I pray for God to reveal the balance between not breaking his energetic little spirit and not raising a feral child. The answer is here somewhere, I have to trust. Choose your battles, Morgan. You cannot win them all tonight. Defiance is one thing. Disobedience is something. Hitting little brother is DEFINITELY something to address, but eating with a fork, not fingers? Food in the mouth, not on the floor? Please eat all your food, yes all 5 bites? Bathwater IN the tub? Blankets and throw pillows ON the couch, not yanked and thrown across the living room? Underwear on right-side out? Please don’t put your cookies on your eyes? Walking, not running? Clean face? Toys all put away?
I let (most) of the minor battles go on nights like this. When he’s overly tired, all-over emotional, and acts as if anything other than playing a video game is pure torture. Focus on respect, on honoring parents. God give me wisdom, ’cause there’s so much I don’t know.
…. also, some energy, God. Just a smidge more, please, for evenings like this. Thanks.
And I find great comfort in His great grace when He gives me this reminder.
I am not defined as a good or bad parent in this moment.
And then this..
He is not defined as a good or bad child in this moment.
This evening, this selection of battles, right or wrong, whether too grace-full or too strict, is not the final answer in who he will become. In who I will become.
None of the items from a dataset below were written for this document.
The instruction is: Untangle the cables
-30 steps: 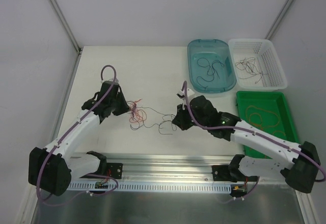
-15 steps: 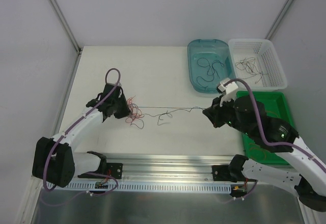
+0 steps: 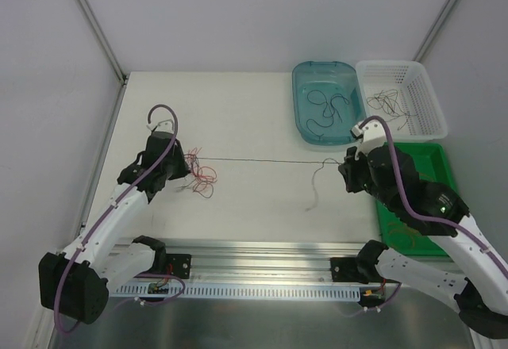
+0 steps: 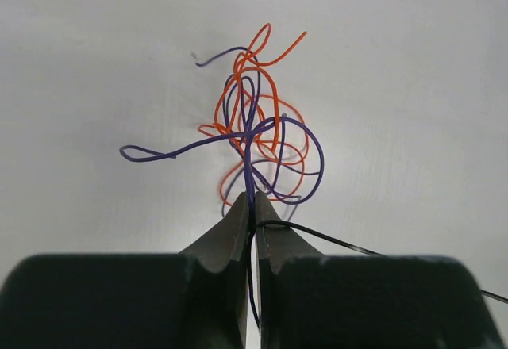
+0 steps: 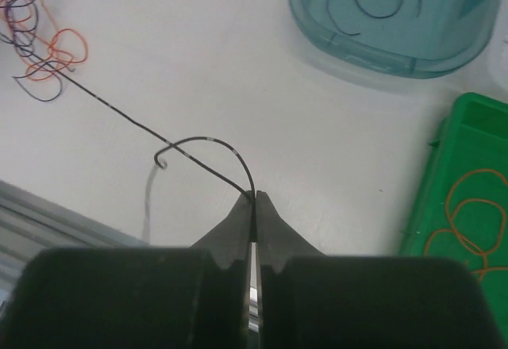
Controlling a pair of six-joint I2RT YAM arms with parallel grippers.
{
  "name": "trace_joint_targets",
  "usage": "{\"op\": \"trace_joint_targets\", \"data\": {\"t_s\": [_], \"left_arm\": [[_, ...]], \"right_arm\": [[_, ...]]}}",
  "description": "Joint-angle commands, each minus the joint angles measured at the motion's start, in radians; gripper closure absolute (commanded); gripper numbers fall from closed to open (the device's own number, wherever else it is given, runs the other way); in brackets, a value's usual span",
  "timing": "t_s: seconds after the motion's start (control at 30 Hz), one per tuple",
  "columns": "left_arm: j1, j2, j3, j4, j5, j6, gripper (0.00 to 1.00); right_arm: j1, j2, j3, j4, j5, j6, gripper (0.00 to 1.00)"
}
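The left hand is squeezing tight on the tangled cables over the white surface, and the right hand is pinching a black cable stretching straight between them.

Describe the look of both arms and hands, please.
The left arm and right arm have white shells with black joints and bases. A thick purple hose runs along each. The left hand and right hand are black, with two dark fingers tapering to thin tips.
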Motion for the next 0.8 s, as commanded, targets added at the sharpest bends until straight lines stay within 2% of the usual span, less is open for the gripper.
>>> {"op": "trace_joint_targets", "data": {"t_s": [0.0,0.03,0.13,0.23,0.27,0.4,0.5,0.6,0.63,0.77], "left_arm": [[0.023,0.001,0.037,-0.087,-0.355,0.110,1.00],[0.023,0.003,0.046,-0.089,-0.430,0.142,1.00],[0.025,0.012,0.087,-0.086,-0.508,0.208,1.00],[0.025,0.009,0.124,-0.083,-0.393,0.244,1.00],[0.023,0.006,0.126,-0.081,-0.289,0.244,0.99],[0.023,-0.023,0.095,-0.073,-0.056,0.232,0.85],[0.025,-0.051,0.042,-0.072,0.035,0.204,0.79],[0.025,-0.074,-0.009,-0.072,0.054,0.180,0.62],[0.023,-0.082,-0.018,-0.072,0.055,0.169,0.46],[0.025,-0.088,-0.026,-0.070,0.040,0.158,0.30]], "right_arm": [[-0.077,-0.043,0.161,-0.083,0.198,-0.080,0.99],[-0.085,-0.038,0.181,-0.083,0.202,-0.134,0.99],[-0.091,-0.017,0.244,-0.070,0.182,-0.188,0.99],[-0.091,0.014,0.244,-0.060,0.075,-0.174,0.99],[-0.092,0.017,0.232,-0.052,0.047,-0.162,0.99],[-0.092,0.020,0.154,0.032,-0.054,-0.105,0.99],[-0.092,0.031,0.157,0.039,-0.081,-0.097,0.99],[-0.092,0.038,0.189,0.036,-0.091,-0.113,0.99],[-0.092,0.044,0.204,0.028,-0.094,-0.123,0.99],[-0.092,0.069,0.296,-0.009,-0.094,-0.149,0.99]]}}
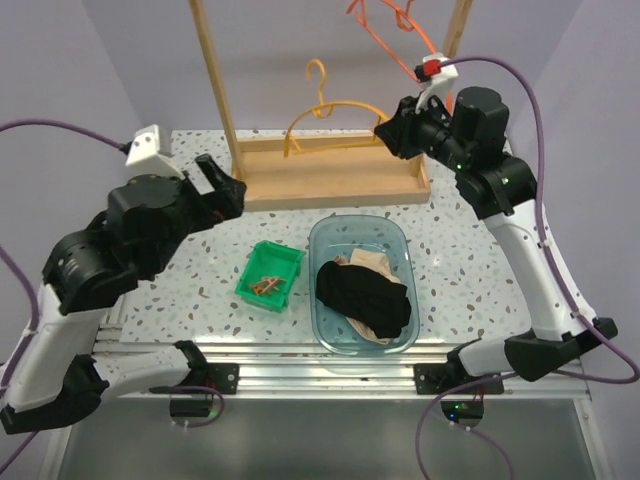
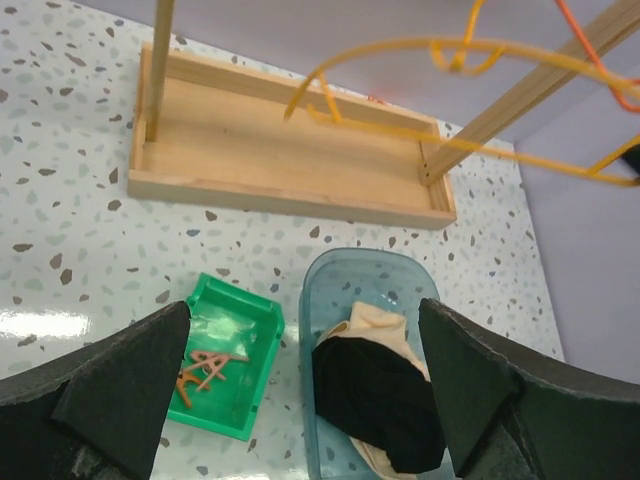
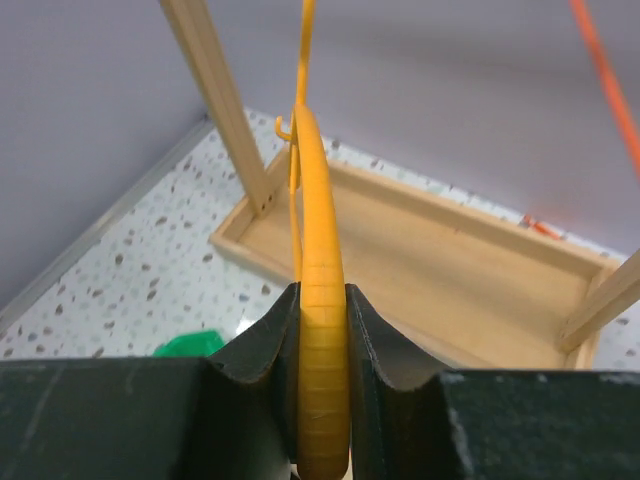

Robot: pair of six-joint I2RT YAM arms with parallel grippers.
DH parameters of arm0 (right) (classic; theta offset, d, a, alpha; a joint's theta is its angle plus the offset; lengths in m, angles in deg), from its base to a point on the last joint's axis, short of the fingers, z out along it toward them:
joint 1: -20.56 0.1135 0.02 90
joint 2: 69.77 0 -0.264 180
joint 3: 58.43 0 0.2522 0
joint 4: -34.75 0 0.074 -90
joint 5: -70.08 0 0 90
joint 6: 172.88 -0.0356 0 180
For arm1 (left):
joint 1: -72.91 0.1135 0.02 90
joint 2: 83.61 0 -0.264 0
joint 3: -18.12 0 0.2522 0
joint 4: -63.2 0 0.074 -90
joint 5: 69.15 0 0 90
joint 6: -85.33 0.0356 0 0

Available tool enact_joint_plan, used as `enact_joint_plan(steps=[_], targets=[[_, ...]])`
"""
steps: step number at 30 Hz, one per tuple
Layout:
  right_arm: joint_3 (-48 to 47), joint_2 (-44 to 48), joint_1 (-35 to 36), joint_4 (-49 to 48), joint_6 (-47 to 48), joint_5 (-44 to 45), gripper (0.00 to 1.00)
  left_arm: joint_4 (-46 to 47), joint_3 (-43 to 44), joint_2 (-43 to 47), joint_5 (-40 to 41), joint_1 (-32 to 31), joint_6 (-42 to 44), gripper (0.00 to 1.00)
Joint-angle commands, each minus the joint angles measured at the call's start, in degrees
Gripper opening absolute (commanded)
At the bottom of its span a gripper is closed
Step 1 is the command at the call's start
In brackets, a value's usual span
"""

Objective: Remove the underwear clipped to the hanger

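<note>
The black underwear (image 1: 363, 295) lies on the pale beige underwear (image 1: 372, 263) inside a clear blue tub (image 1: 395, 232); both also show in the left wrist view, black (image 2: 378, 400) over beige (image 2: 378, 322). The yellow hanger (image 1: 335, 110) is held in the air in front of the wooden rack, with no cloth on it. My right gripper (image 1: 385, 128) is shut on the hanger's right end (image 3: 322, 340). My left gripper (image 1: 222, 190) is open and empty, raised left of the tub.
A wooden rack with a tray base (image 1: 330, 180) and two posts stands at the back. A green bin (image 1: 268, 274) holds several small brown clips (image 2: 203, 372). An orange hanger (image 1: 385, 30) hangs at the top right.
</note>
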State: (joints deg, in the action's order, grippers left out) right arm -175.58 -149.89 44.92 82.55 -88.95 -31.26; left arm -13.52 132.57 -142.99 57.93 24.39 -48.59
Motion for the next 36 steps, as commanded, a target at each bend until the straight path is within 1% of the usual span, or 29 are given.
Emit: enact_joint_plan(steps=[1,3,4,7,9,10,11,14,17,22,23,25,28,30,31,32,33,35,36], targets=[[0.9,5.8,0.2,-20.7,-0.1,9.3,0.0,4.4,-3.6,-3.3,-4.3,-0.2,0.9,1.0],[1.5,5.8,0.2,-25.2,0.1,13.1,0.0,5.7,-5.8,-3.2,-4.9,-0.2,0.8,1.0],[1.8,5.8,0.1,-28.1,0.2,14.0,0.0,5.9,-7.0,-3.1,-5.0,-0.2,0.6,1.0],[3.2,5.7,0.2,-32.3,0.8,15.7,0.0,7.1,-8.4,-2.4,-5.0,-0.2,0.6,1.0],[5.6,5.8,0.2,-37.8,1.6,16.8,0.0,7.3,-9.2,-2.4,-4.8,-0.3,0.6,1.0],[6.3,5.4,0.2,-39.5,1.5,19.8,0.0,7.3,-9.3,-2.5,-4.7,-0.2,0.6,1.0],[5.5,4.6,0.2,-39.7,1.5,21.6,0.0,7.3,-9.5,-2.6,-4.9,-0.2,0.6,1.0],[1.2,0.5,0.2,-35.8,1.5,26.4,0.0,7.5,-9.6,-3.3,-5.4,-0.2,0.6,1.0],[-1.0,-2.1,0.2,-34.2,1.1,26.8,0.0,7.7,-9.5,-3.7,-5.8,-0.2,0.7,1.0],[-0.7,-4.6,0.2,-34.2,0.0,27.8,0.0,7.9,-10.0,-3.3,-5.7,-0.2,0.2,1.0],[-1.2,-5.7,0.1,-32.6,-0.2,27.7,0.0,7.8,-10.1,-3.3,-5.8,-0.2,0.0,1.0],[-0.8,-5.8,0.1,-31.1,-1.1,27.1,0.0,7.4,-10.3,-2.9,-6.0,-0.3,-0.5,1.0],[1.4,-3.6,0.2,-30.5,-2.1,25.8,0.0,7.1,-10.8,-2.4,-6.1,-0.2,-1.3,1.0],[3.4,-1.3,0.2,-28.8,-2.8,24.9,0.0,7.3,-11.2,-1.6,-6.1,-0.2,-1.4,1.0],[4.1,-0.7,0.2,-26.4,-3.2,24.4,0.0,7.6,-11.4,-1.5,-6.0,-0.2,-1.4,1.0],[4.3,0.0,0.1,-24.9,-3.3,23.8,0.12,7.8,-11.5,-1.2,-5.9,-0.2,-1.4,1.0],[4.6,0.8,0.2,-23.4,-3.9,23.1,0.21,7.9,-11.5,-1.2,-5.9,-0.2,-1.3,1.0],[6.0,3.1,0.2,-19.6,-3.9,20.9,0.38,8.3,-11.5,-1.3,-6.0,-0.2,-0.9,1.0],[6.4,4.0,0.2,-18.3,-4.2,20.6,0.59,8.6,-11.5,-1.4,-6.1,-0.2,-0.6,1.0]])
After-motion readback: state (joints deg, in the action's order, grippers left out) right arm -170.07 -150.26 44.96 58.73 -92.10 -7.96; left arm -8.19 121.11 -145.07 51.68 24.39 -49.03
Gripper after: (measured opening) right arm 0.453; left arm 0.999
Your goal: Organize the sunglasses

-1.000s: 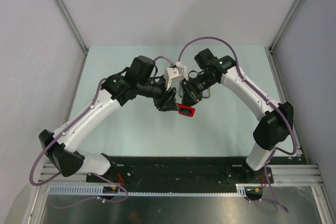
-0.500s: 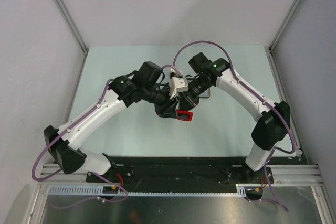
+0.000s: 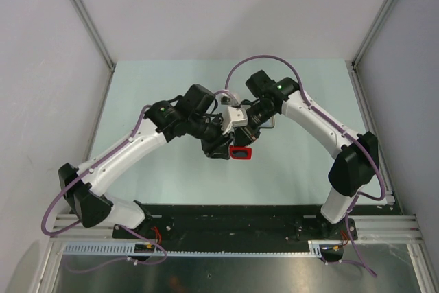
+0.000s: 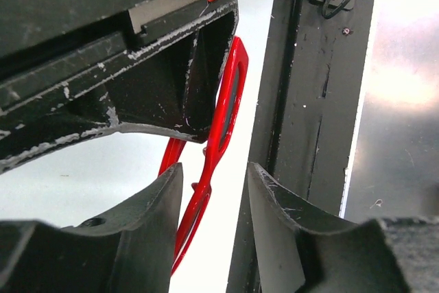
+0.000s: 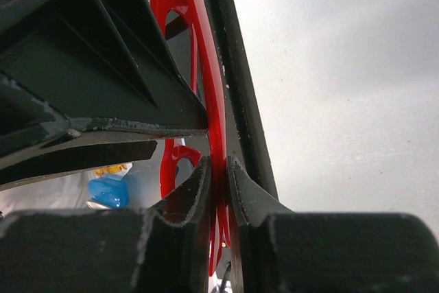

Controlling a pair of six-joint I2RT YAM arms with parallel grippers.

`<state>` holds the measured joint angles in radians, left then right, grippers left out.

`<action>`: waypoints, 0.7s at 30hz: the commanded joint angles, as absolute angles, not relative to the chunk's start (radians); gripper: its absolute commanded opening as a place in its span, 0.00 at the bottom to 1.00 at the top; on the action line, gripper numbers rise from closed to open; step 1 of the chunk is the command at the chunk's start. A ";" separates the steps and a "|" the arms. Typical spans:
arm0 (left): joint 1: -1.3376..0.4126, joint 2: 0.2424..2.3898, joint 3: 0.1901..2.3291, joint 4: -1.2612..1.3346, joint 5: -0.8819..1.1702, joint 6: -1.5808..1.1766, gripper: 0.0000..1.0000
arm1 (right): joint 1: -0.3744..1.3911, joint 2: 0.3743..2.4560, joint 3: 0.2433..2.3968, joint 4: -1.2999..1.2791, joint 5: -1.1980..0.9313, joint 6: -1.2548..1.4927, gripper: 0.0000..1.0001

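The sunglasses (image 3: 241,152) hang edge-on over the middle of the worktop (image 3: 151,87), with the right hand (image 5: 218,173) pinched tight on the thin red frame. And the left hand (image 4: 214,176) straddles that frame, fingers apart, not visibly touching it. This looks like a two-handed regrasp or arm-folding step. Next, the left must close squarely on the rim without twisting it.
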<state>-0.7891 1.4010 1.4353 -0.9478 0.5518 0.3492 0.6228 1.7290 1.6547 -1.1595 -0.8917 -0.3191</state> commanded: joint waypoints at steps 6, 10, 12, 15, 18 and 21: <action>-0.819 1.431 1.456 -0.999 0.566 0.419 0.38 | 0.634 1.703 1.660 -1.161 -0.925 -0.325 0.00; -0.828 1.436 1.450 -0.997 0.557 0.417 0.38 | 0.632 1.704 1.661 -1.163 -0.939 -0.330 0.00; -0.828 1.439 1.453 -0.999 0.552 0.419 0.38 | 0.634 1.704 1.661 -1.164 -0.942 -0.333 0.00; -0.830 1.440 1.456 -0.997 0.549 0.423 0.29 | 0.632 1.704 1.660 -1.163 -0.942 -0.337 0.00; -0.828 1.447 1.457 -0.997 0.552 0.426 0.19 | 0.634 1.703 1.660 -1.164 -0.946 -0.337 0.00; -0.830 1.454 1.459 -0.999 0.555 0.425 0.09 | 0.635 1.703 1.661 -1.166 -0.950 -0.339 0.00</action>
<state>-0.8211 1.4368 1.4364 -0.9703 0.5362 0.3676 0.6342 1.7290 1.6493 -1.1732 -0.8951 -0.3523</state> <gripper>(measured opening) 0.142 0.150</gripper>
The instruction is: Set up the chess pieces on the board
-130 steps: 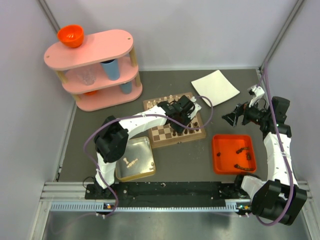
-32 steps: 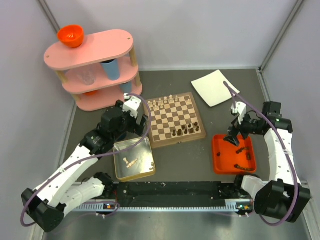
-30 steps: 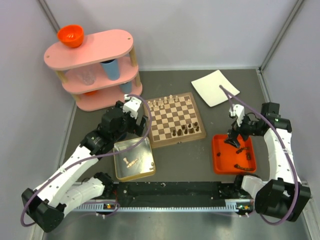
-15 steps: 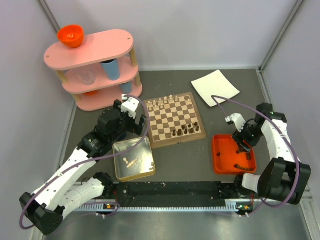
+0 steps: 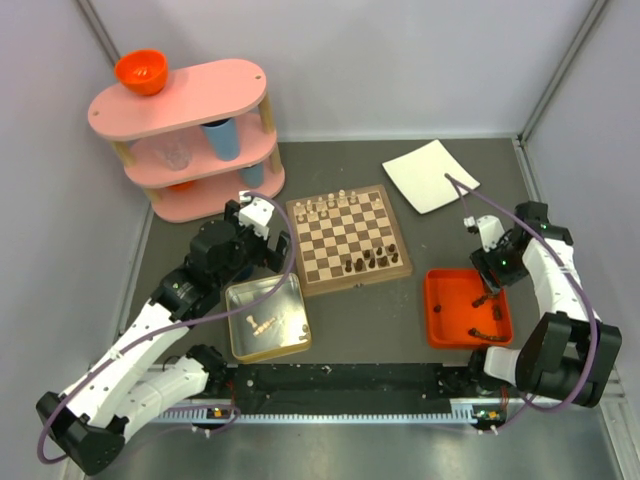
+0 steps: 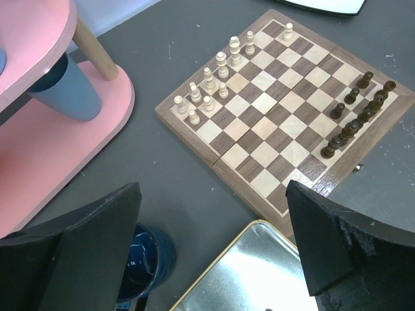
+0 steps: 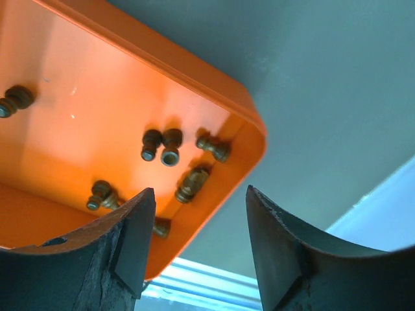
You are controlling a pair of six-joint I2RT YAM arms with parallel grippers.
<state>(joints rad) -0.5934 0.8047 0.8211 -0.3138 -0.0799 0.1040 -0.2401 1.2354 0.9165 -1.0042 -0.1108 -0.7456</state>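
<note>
- Your left pincer [image 6: 211, 194] stands wide and empty beside the square wooden chessboard [image 5: 348, 238].
- Your right pincer [image 7: 200, 194] hangs partly open, holding nothing, over the orange plastic tray [image 5: 450, 312], where dark brown chessmen [image 7: 162, 146] lie.
- Other dark chessmen [image 5: 370, 263] stand on the chessboard's near right edge.

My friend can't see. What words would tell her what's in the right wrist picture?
Small dark chess pieces lie scattered near a corner of an orange tray, seen between the right end effector's two open black fingers.
</note>
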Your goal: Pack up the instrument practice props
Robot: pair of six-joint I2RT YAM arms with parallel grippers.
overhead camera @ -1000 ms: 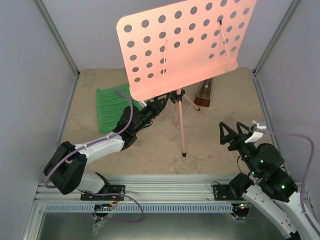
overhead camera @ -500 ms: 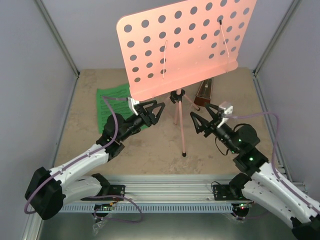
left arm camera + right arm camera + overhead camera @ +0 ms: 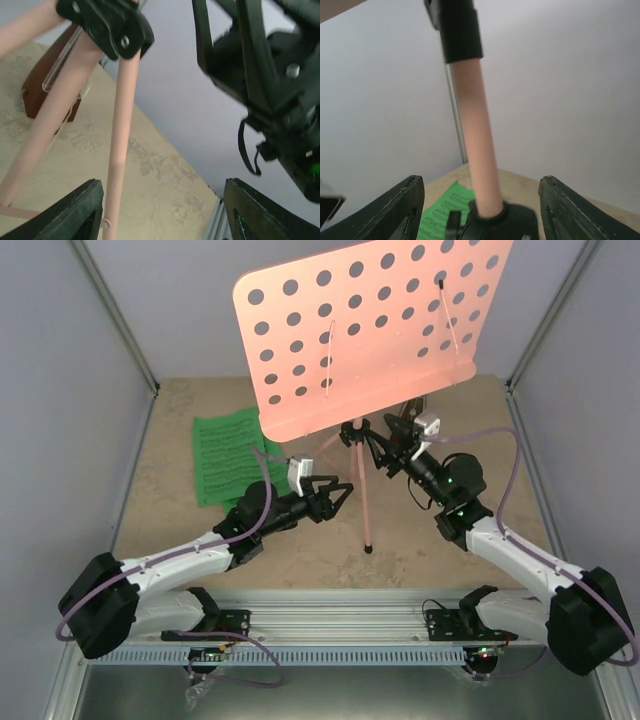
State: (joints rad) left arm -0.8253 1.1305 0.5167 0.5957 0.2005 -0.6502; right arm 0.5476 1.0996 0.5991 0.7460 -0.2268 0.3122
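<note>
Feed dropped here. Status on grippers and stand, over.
Left gripper, right gripper open, flanking pole of pink music stand. Stand upright, ungripped. Metronome behind, green sheet music left.

Top view is set high behind both bases, tilted down over the whole table (image 3: 300, 550). Left wrist view is held low and close, angled up at the pink music stand (image 3: 122, 125) legs and the right arm (image 3: 280, 100). Right wrist view is held close on the post (image 3: 475, 135), with the green sheet-music pages (image 3: 442, 212) behind. The stand is shared by all three.
</note>
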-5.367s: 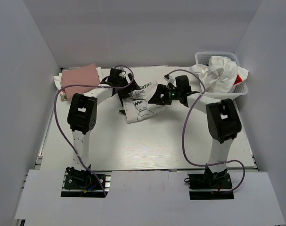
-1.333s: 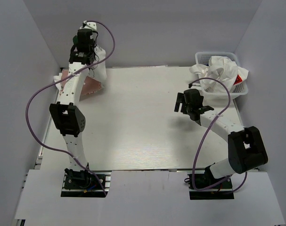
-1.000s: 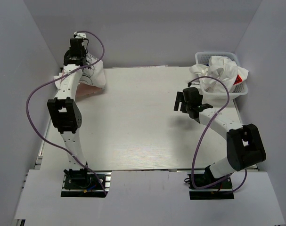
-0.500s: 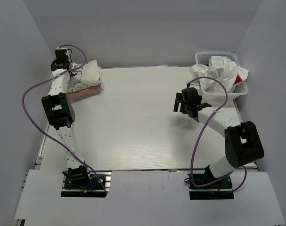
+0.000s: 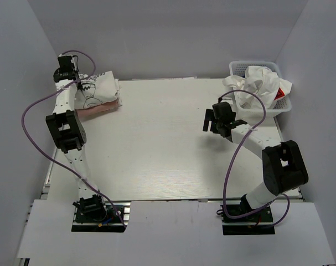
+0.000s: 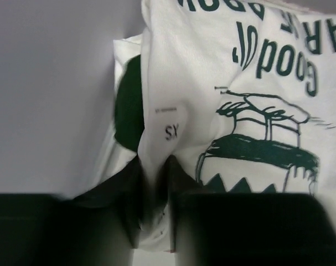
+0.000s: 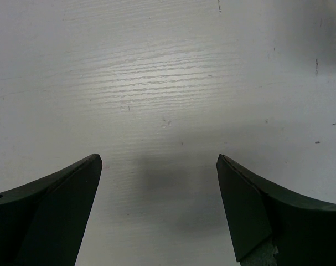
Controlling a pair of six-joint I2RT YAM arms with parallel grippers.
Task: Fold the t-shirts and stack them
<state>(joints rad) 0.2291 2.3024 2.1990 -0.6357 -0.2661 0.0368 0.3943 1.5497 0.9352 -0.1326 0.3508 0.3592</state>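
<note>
The folded white t-shirt with green print [image 5: 97, 88] lies on top of the folded pink t-shirt [image 5: 101, 107] at the far left corner of the table. My left gripper [image 5: 66, 76] is shut on the white shirt's edge at its far left side. In the left wrist view the cloth [image 6: 223, 100] is pinched between my dark fingers [image 6: 184, 188], with the green lettering and drawing in sight. My right gripper [image 5: 210, 123] is open and empty above the bare table [image 7: 173, 83], right of centre. More crumpled white shirts [image 5: 256, 83], one with a red mark [image 5: 280, 95], fill the basket.
A white plastic mesh basket [image 5: 278, 111] stands at the far right corner. Grey walls close in the table on the left, back and right. Purple cables loop from both arms.
My left arm has carried the white shirt from the table's middle to the far left and lowered it onto the pink shirt. My right gripper has let go and drawn back to the right.
</note>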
Simple, obvious, but it is SO EASY to start comparing my kid to other kids. My parenting style to others’. I spend considerable time and prayer thinking about how to be a godly parent, to raise my complicated children children in a godly manner. It is wise and prudent, Biblical even, to take advice from other godly people.
But so difficult not to compare! Slippery slope. But by the grace of God, tonight, He kept my mind from sliding down there.
Another comfort tonight. My children are “fearfully and wonderfully made.” On purpose. Just the way that they are. And God has a plan for their lives, too. I am just one piece in their story, which is woven and arranged by the Great God of the universe, who is sovereign over all.
Tonight’s crumbs left on the floor, that I didn’t make Oldest clean up after himself, will not prevent him from ever learning about consequences. Or cleaning. There will be other opportunities.
And sending him to bed before making him tidy up the bathroom does not make me a failure as a parent. Neither does leaving the kitchen (and bathroom) untidy. Sitting on the back patio, listening to God speak to me through His word, prayer, and the sound of the neighbors’ sprinklers is a much more valuable exercise.
(Here I realize I forgot to eat supper. I digress.)
God works on and through us, with our sticky faces and balled up fists. God works on us and through us, with our messy kitchens and achy shoulders.
“My grace is sufficient for you, for My strength is made perfect in weakness.” 2 Corin. 12:9
People have life verses? That’s my parenting verse, y’all.
It’s 9 o’clock. Witching hour is over, the house is quiet.
Time for my supper.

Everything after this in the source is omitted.